> **Exercise instructions**: Print the listing once more, exactly as it stands.

::::

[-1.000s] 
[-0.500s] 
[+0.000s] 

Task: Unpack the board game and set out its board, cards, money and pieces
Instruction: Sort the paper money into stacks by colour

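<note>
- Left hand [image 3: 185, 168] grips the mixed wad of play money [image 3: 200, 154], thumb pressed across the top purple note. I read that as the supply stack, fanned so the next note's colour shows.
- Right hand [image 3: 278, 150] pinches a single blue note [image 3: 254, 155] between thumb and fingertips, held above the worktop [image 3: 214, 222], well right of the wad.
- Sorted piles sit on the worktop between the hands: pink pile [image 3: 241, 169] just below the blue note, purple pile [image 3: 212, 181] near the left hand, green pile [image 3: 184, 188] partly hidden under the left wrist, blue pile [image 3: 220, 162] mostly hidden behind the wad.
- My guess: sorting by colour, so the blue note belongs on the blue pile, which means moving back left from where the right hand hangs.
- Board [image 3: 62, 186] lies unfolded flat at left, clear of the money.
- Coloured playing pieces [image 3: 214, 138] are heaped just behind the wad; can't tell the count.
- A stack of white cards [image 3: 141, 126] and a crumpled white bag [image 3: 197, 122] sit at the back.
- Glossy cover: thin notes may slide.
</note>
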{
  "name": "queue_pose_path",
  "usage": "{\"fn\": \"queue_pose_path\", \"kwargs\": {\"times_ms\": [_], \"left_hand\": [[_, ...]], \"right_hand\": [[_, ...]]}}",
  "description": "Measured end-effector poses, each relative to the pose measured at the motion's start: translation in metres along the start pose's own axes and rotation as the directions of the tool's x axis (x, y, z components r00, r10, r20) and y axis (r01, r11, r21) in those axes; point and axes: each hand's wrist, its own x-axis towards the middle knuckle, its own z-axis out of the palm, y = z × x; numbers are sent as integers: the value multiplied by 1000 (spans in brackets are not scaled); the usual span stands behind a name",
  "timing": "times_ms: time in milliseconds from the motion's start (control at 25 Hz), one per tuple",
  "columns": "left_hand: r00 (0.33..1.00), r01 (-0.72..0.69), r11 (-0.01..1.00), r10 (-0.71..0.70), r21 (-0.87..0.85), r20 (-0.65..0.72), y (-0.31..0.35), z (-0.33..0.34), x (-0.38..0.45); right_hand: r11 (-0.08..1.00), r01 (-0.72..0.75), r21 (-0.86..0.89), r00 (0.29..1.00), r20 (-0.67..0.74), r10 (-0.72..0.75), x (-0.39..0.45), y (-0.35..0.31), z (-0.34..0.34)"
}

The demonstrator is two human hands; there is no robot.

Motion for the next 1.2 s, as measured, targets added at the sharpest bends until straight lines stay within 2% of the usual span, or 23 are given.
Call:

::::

> **Output for this exercise**:
[-1.000s] 
[-0.500s] 
[+0.000s] 

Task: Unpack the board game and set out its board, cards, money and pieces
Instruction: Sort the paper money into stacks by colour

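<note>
- Left hand [image 3: 185, 168] grips the mixed wad of play money [image 3: 200, 154], thumb pressed across the top purple note. I read that as the supply stack, fanned so the next note's colour shows.
- Right hand [image 3: 278, 150] pinches a single blue note [image 3: 254, 155] between thumb and fingertips, held above the worktop [image 3: 214, 222], well right of the wad.
- Sorted piles sit on the worktop between the hands: pink pile [image 3: 241, 169] just below the blue note, purple pile [image 3: 212, 181] near the left hand, green pile [image 3: 184, 188] partly hidden under the left wrist, blue pile [image 3: 220, 162] mostly hidden behind the wad.
- My guess: sorting by colour, so the blue note belongs on the blue pile, which means moving back left from where the right hand hangs.
- Board [image 3: 62, 186] lies unfolded flat at left, clear of the money.
- Coloured playing pieces [image 3: 214, 138] are heaped just behind the wad; can't tell the count.
- A stack of white cards [image 3: 141, 126] and a crumpled white bag [image 3: 197, 122] sit at the back.
- Glossy cover: thin notes may slide.
</note>
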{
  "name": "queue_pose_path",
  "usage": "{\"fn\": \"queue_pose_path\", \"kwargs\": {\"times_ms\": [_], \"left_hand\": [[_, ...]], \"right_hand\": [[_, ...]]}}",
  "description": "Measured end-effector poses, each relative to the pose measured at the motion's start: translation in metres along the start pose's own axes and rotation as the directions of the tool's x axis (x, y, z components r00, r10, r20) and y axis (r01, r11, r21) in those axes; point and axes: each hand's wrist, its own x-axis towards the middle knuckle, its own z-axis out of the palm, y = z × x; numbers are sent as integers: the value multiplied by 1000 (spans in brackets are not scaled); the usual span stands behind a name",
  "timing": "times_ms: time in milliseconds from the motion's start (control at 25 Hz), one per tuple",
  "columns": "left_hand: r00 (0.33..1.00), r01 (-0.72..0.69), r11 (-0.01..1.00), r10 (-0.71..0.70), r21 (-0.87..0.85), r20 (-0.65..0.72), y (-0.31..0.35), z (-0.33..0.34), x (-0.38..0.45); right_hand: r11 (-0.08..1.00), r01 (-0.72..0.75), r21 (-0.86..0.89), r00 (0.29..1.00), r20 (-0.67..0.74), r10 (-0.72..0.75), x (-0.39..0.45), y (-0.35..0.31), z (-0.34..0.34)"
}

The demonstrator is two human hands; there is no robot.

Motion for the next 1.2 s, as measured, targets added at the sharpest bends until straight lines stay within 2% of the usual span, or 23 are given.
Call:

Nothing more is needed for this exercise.